Lan beamed, smugly aloof to the monk’s evident dissatisfaction.  But amidst his implicit gloating, he raised a finger, calling attention to a point of order which had now vexed him for some minutes.

“I do of course with to query,” he began.  “Is it your intent that the girl should accompany us as well?”  Both the monk and Marko answered only with a confused stare.

“What girl?” the monk asked.  Lan shrugged and raised his hand in the vague direction of the girl, dirty, ragged, clutching a threadbare stuffed animal, perched on a crate near the edge of Marko’s stage who now stared back at Lan, her face white with fear.  Marko turned, following the gesture.  His eyes went wide.  He reached for his crossbow.

The Crossroads, Chapter 3: Old Friends

An hour later, Bleeding Wolf stumbled on the tradesmen’s street, equal parts chagrined and impressed.  He had fallen into the trap of thinking the captain a generous man.  Instead, it seemed he was a clever one, though Bleeding Wolf had to give him credit: He really was cleverer than most.  

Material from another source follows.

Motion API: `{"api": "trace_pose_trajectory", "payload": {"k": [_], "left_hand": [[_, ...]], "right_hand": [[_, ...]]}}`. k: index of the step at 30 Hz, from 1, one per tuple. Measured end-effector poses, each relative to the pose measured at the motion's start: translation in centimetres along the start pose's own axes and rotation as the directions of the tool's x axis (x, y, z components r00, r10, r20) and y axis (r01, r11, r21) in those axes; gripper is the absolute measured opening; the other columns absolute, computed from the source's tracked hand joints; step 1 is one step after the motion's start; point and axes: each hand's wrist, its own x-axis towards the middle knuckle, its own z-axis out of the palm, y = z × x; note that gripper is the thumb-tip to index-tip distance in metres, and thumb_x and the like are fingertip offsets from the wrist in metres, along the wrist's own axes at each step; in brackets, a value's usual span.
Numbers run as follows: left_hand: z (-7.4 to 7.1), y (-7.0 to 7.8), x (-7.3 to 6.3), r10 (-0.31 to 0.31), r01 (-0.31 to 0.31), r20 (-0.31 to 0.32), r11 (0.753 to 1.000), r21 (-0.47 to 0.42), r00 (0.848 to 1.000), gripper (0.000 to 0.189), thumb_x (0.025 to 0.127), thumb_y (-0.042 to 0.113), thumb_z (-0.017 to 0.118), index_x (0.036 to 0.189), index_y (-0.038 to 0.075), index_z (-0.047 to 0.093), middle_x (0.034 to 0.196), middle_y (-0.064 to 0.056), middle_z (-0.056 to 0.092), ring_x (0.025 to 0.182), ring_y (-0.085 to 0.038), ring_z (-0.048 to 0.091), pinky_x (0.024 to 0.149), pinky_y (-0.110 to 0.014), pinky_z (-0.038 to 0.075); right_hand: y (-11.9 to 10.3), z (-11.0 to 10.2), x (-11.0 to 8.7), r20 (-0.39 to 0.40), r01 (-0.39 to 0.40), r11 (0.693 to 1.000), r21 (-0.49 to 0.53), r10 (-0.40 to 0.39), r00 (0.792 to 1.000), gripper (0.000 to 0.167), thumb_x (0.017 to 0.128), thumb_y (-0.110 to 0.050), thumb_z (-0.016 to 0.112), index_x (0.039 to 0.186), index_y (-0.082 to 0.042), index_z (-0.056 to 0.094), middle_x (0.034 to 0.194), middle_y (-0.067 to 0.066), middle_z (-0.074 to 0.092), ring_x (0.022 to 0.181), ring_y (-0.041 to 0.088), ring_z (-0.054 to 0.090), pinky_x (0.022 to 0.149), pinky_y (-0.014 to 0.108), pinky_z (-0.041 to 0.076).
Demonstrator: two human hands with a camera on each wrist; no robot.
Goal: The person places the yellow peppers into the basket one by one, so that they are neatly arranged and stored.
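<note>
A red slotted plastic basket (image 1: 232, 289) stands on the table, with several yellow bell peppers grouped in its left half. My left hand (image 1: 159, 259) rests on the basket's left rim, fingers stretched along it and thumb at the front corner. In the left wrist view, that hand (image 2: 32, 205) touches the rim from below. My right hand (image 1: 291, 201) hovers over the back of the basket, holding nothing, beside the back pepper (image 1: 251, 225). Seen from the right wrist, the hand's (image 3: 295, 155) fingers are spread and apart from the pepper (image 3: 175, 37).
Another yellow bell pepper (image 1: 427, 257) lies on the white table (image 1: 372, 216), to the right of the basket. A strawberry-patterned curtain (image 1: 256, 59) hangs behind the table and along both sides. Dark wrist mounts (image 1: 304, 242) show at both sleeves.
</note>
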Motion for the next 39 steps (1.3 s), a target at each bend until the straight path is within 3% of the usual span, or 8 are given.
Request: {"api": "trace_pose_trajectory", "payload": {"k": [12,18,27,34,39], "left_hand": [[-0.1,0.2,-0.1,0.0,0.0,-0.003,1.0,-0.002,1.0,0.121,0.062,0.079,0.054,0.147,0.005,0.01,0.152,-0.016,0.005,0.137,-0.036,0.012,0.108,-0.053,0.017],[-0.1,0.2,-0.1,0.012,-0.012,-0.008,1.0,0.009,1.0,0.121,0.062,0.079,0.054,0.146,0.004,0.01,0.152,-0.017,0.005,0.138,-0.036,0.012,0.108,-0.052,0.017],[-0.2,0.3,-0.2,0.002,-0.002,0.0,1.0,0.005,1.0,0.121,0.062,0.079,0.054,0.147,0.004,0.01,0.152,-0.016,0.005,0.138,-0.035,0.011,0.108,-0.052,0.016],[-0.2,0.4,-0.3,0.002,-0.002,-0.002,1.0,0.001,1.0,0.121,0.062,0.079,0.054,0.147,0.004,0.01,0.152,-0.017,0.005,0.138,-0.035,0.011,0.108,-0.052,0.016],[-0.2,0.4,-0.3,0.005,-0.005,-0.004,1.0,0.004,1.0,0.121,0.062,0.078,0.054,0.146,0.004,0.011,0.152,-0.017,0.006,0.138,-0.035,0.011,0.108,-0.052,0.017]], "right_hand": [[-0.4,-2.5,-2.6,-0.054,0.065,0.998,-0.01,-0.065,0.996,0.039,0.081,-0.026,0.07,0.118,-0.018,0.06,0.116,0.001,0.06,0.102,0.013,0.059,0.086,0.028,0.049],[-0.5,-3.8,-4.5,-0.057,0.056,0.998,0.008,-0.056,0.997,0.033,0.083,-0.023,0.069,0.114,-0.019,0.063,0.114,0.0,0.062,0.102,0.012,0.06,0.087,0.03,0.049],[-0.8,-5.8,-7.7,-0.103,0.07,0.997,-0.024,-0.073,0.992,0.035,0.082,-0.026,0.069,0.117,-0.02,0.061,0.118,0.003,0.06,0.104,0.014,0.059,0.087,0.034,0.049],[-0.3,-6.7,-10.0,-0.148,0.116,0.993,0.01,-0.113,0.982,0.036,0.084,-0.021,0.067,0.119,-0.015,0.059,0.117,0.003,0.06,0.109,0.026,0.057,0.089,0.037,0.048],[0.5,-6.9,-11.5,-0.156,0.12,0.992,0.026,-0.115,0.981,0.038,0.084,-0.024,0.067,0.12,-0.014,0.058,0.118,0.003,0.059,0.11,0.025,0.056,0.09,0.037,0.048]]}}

It was no matter, though.  Lack of care had landed him with worse consequences.  This would simply need to be a reminder.  He pulled his vest back over his shoulders and gave his surroundings a glance.  The street was longer than he remembered–the last few years had evidently treated the Crossroads well–but the surge in the town’s fortunes had cost him his bearings.  It was another fifteen minutes of sullen wandering before he finally came upon his destination.

“Dog Boy!”

The greeting came from under the awning of a smithy, uttered by the old proprietor, looking bemusedly up from his workbench.

“Gene, you look older than ever!” Bleeding Wolf replied with a smirk.  He ducked through the doorway, out of the sun.

“And you still look like a damn kid.”

“The mana yet flows.”

“That’s dangerous talk these days, what with our clientele, and the Shell knows I ain’t riskin’ the bloodsick for an ugly babyface like yours.”

“The warning is…appreciated, though,” Bleeding Wolf replied, leaning against the counter.  “Are they actually coming into town now?”  Gene scoffed.

“Big bads ‘emselves?  I sure hope not.  Marko don’t meet with ‘em here anyhow.  But they got ears to the ground, and words are loud hereabouts.”  Bleeding Wolf glanced out the door at the empty alley across the way.  For a moment, a strange scent tinged the air.  Sugar.  Uncomfortable sweetness.  Then it was gone.  He turned back to Gene.

“Who’s shopping these days?”

“Sculptor, per usual,” Gene said, polishing the knife blade he was working when Bleeding Wolf came in.  “Stays in Holme, of course, but you see whitefrocks here every day.  ‘Yond that, Marko’s got a mystery buyer who’s ‘parently throwin’ cash around wild-like, and then you got the less savory ones hangin’ on the periphery.”

“Less savory?”

“Ya know,” Gene adjusted his spectacles, “the Blaze has his…uh…people around, and I heard a rumor that Old Ouroboros himself put out a buy order a few weeks back.”  Bleeding Wolf let out a low growl at nothing in particular.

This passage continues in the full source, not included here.